Yes.  A Byzantine and stationary age is possible yet.  Perhaps we are now entering upon it; an age in which mankind shall be satisfied with the “triumphs of science,” and shall look merely to the greatest comfort (call it not happiness) of the greatest number; and like the debased Jews of old, “having found the life of their hand, be therewith content,” no matter in what mud-hole of slavery and superstition.

But one hope there is, and more than a hope—one certainty, that however satisfied enlightened public opinion may become with the results of science, and the progress of the human race, there will be always a more enlightened private opinion or opinions, which will not be satisfied therewith at all; a few men of genius, a few children of light, it may be a few persecuted, and a few martyrs for new truths, who will wish the world not to rest and be thankful, but to be discontented with itself, ashamed of itself, striving and toiling upward, without present hope of gain, till it has reached that unknown goal which Bacon saw afar off, and like all other heroes, died in faith, not having received the promises, but seeking still a polity which has foundations, whose builder and maker is God.

These will be the men of science, whether physical or spiritual.  Not merely the men who utilise and apply that which is known (useful as they plainly are), but the men who themselves discover that which was unknown, and are generally deemed useless, if not hurtful, to their race.  They will keep the sacred lamp burning unobserved in quiet studies, while all the world is gazing only at the gaslights flaring in the street.  They will pass that lamp on from hand to hand, modestly, almost stealthily, till the day comes round again, when the obscure student shall be discovered once more to be, as he has always been, the strongest man on earth.  For they follow a mistress whose footsteps may often slip, yet never fall; for she walks forward on the eternal facts of Nature, which are the acted will of God.  A giantess she is; young indeed, but humble as yet: cautious and modest beyond her years.  She is accused of trying to scale Olympus, by some who fancy that they have already scaled it themselves, and will, of course, brook no rival in their fancied monopoly of wisdom.

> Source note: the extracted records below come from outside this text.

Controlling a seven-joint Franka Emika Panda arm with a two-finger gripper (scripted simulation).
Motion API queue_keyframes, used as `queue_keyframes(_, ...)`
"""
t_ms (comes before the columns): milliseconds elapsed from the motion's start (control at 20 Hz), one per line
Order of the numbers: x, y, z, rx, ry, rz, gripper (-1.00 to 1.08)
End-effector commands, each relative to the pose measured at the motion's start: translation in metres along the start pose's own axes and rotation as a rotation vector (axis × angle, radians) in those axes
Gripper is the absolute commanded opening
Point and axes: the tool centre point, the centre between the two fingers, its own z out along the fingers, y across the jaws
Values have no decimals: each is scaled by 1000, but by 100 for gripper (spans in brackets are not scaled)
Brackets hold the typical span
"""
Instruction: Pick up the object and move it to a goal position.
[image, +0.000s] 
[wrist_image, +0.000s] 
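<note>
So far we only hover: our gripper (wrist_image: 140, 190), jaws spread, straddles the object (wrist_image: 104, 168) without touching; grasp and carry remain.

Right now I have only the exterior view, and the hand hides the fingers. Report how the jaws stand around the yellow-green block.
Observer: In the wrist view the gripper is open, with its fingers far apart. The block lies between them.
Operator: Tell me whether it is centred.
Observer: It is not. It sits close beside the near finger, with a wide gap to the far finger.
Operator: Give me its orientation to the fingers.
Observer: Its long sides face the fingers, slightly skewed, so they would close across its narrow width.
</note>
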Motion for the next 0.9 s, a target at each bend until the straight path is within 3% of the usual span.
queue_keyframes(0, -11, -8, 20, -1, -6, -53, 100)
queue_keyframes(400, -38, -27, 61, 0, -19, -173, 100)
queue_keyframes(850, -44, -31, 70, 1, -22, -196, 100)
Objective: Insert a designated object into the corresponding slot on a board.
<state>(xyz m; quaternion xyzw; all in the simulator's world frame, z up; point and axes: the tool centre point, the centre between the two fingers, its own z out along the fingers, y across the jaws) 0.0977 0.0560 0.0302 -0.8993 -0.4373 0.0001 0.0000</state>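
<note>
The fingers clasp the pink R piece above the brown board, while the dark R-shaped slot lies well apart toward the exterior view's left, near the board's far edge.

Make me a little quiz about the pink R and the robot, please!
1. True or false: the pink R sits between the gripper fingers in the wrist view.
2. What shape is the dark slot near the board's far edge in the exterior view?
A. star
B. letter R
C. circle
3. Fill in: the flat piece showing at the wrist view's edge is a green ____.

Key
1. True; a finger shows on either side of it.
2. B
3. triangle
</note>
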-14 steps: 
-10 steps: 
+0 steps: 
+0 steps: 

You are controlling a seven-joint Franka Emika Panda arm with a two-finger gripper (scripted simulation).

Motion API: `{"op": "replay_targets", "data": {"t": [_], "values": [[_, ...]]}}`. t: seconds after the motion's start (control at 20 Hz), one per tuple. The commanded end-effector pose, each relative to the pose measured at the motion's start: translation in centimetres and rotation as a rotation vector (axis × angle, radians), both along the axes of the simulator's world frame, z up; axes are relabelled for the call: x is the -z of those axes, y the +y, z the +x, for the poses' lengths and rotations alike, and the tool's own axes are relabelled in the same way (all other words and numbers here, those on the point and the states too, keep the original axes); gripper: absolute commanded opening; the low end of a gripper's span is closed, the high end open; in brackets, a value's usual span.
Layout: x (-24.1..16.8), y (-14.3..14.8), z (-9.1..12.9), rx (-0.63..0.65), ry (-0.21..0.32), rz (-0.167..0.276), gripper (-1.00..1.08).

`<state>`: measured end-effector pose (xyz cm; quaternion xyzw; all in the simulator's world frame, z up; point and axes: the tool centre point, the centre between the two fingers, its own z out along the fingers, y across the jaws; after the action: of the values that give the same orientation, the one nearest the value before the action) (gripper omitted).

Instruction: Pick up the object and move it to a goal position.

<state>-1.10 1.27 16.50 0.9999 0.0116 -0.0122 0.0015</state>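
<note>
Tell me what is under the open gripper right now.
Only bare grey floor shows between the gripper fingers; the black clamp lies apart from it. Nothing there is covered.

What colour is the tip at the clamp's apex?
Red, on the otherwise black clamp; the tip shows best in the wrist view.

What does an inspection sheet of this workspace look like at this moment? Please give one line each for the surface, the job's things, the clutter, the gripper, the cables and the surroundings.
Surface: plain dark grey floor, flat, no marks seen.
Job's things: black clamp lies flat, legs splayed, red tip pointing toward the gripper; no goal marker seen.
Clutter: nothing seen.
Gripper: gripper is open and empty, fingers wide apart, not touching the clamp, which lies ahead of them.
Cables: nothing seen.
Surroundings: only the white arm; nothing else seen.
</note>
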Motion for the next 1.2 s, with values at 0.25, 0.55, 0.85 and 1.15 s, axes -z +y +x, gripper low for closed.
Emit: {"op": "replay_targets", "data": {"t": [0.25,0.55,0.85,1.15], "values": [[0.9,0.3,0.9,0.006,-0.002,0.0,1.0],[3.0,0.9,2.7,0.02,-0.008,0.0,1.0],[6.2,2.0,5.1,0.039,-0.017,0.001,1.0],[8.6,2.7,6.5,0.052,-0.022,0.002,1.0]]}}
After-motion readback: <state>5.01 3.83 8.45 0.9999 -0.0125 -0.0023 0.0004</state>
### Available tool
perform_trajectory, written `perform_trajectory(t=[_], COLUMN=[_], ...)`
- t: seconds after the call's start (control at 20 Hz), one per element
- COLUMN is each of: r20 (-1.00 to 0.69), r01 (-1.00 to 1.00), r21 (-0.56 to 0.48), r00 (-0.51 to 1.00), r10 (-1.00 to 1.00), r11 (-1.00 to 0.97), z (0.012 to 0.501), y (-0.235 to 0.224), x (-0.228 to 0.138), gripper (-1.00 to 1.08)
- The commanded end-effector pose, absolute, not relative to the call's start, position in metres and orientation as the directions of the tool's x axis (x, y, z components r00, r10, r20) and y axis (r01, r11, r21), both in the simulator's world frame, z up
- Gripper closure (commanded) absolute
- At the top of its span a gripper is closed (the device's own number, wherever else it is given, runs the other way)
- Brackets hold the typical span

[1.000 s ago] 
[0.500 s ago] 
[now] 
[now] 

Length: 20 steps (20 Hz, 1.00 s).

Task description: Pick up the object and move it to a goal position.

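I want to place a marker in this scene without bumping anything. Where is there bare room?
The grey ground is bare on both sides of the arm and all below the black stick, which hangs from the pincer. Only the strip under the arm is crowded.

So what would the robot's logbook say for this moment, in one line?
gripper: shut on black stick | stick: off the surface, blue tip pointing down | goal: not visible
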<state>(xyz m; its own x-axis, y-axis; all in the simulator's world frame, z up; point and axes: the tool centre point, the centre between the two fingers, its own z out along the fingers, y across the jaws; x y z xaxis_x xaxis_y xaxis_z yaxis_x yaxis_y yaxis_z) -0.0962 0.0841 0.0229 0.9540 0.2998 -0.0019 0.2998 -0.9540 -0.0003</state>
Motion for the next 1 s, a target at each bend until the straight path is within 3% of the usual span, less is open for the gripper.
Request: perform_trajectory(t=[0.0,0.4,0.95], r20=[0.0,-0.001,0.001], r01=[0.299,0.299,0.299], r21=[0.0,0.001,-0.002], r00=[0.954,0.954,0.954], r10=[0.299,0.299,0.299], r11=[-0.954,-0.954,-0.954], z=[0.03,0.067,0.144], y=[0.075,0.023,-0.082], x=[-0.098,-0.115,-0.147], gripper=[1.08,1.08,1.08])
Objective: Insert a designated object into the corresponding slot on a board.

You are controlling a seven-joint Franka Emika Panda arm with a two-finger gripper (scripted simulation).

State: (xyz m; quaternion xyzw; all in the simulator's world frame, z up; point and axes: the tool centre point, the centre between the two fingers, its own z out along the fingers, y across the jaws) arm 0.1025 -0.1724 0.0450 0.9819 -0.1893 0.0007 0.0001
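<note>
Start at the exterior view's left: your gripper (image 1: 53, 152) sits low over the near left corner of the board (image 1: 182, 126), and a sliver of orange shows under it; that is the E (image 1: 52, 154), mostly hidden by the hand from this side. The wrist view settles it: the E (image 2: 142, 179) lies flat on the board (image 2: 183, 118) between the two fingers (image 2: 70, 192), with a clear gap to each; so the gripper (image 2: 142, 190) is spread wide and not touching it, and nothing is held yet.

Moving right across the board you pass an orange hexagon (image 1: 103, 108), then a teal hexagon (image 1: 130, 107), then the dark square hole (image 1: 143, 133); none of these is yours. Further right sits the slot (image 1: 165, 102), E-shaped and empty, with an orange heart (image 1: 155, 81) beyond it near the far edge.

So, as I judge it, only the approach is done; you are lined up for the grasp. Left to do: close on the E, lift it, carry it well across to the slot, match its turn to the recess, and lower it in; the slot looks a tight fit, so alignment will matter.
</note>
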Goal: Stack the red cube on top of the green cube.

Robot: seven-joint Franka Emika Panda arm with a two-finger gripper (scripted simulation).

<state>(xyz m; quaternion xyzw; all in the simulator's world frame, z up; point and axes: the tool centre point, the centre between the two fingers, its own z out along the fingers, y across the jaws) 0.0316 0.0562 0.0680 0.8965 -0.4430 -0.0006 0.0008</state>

The accusation, I believe, is unjust.  And yet science may scale Olympus after all.  Without intending it, almost without knowing it, she may find herself hereafter upon a summit of which she never dreamed; surveying the universe of God in the light of Him who made it and her, and remakes them both for ever and ever.  On that summit she may stand hereafter, if only she goes on, as she goes now, in humility and in patience; doing the duty which lies nearest her; lured along the upward road, not by ambition, vanity, or greed, but by reverent curiosity for every new pebble, and flower, and child, and savage, around her feet.

FOOTNOTES

{1} Mr. H. Reeve’s translation of De Tocqueville’s “France before the Revolution of 1789.”  p. 280.